- Data provided -

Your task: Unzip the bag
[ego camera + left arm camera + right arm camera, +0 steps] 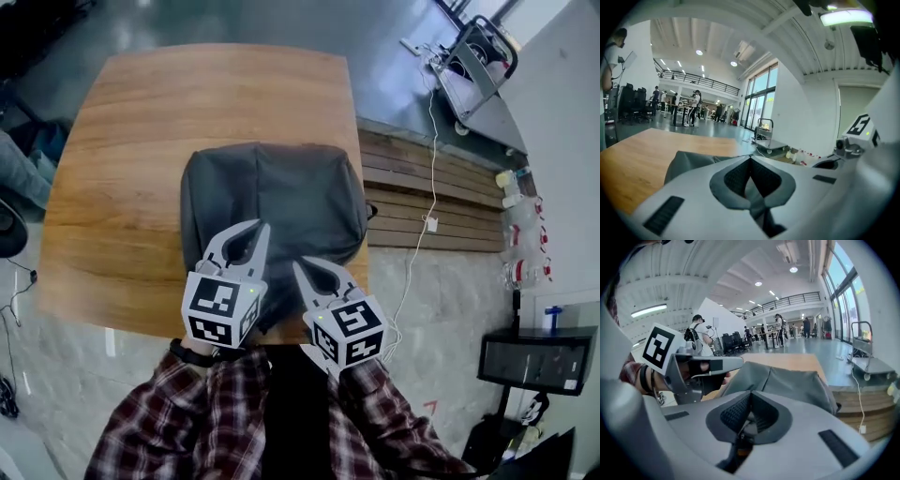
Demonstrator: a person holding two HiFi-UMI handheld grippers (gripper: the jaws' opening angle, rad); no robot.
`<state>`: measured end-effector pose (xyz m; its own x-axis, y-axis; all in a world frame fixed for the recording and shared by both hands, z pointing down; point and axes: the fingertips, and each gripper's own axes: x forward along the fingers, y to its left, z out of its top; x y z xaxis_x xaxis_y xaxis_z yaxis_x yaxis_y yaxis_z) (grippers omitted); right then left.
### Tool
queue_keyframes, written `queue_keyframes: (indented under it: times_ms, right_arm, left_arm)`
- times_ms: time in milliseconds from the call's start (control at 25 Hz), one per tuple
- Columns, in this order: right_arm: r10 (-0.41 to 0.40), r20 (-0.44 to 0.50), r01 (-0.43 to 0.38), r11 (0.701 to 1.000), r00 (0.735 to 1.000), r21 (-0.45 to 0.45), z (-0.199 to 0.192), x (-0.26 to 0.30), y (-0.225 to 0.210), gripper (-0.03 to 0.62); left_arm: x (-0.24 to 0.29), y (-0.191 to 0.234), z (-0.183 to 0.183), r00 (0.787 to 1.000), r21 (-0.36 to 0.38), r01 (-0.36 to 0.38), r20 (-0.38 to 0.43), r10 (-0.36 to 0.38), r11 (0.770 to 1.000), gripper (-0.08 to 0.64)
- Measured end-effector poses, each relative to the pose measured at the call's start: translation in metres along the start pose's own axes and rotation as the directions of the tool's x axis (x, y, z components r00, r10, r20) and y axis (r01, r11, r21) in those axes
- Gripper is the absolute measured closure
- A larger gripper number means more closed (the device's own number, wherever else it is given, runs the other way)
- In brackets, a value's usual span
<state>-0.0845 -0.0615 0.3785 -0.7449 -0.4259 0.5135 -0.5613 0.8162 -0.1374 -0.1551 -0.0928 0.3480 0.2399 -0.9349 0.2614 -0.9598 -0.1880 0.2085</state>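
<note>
Both claws are down at the near edge of the dark grey bag [272, 202], which sits in the middle of the wooden table [141, 122]. The left gripper [248, 234] has its jaws pressed together on a fold of the bag's grey cloth, bracing it by the look of things. Just beside it, the right gripper [305, 270] is clamped on a small dark tab, most likely the zipper pull [743, 427]. No gap shows anywhere along the top of the bag, so I'd call this the very start: grips set, the whole zip left to run.
</note>
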Motion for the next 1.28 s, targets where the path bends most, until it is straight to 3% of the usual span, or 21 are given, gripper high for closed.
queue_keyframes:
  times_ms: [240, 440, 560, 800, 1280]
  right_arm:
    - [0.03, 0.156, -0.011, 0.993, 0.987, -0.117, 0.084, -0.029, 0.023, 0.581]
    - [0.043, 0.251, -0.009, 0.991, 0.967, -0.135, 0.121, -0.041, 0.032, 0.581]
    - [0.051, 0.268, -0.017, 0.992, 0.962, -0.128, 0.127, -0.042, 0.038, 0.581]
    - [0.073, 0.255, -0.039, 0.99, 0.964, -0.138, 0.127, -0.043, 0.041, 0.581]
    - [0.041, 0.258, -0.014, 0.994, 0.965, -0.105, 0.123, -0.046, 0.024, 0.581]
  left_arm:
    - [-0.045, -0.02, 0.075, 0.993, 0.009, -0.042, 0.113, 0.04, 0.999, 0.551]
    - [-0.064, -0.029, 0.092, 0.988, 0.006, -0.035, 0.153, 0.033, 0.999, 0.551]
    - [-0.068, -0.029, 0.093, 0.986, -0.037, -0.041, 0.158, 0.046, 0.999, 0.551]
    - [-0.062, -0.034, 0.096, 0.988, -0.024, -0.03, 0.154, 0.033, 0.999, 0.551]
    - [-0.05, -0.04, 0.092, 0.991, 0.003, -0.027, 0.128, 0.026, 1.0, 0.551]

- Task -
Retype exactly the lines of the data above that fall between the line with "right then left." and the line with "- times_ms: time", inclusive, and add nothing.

- Response below -
`<state>`: measured end-effector pose (xyz m; its own x-axis, y-axis; all in a world frame fixed for the recording and shared by both hands, z pointing down; point and axes: the fingertips, and each gripper's own axes: x forward along the fingers, y to its left, z out of its top; x y z xaxis_x xaxis_y xaxis_z yaxis_x yaxis_y yaxis_z) (grippers omitted); right then left.
### Tool
queue_keyframes, written `queue_keyframes: (indented under it: times_ms, right_arm, left_arm)`
- times_ms: time in milliseconds from the call's start (control at 25 Hz), one per tuple

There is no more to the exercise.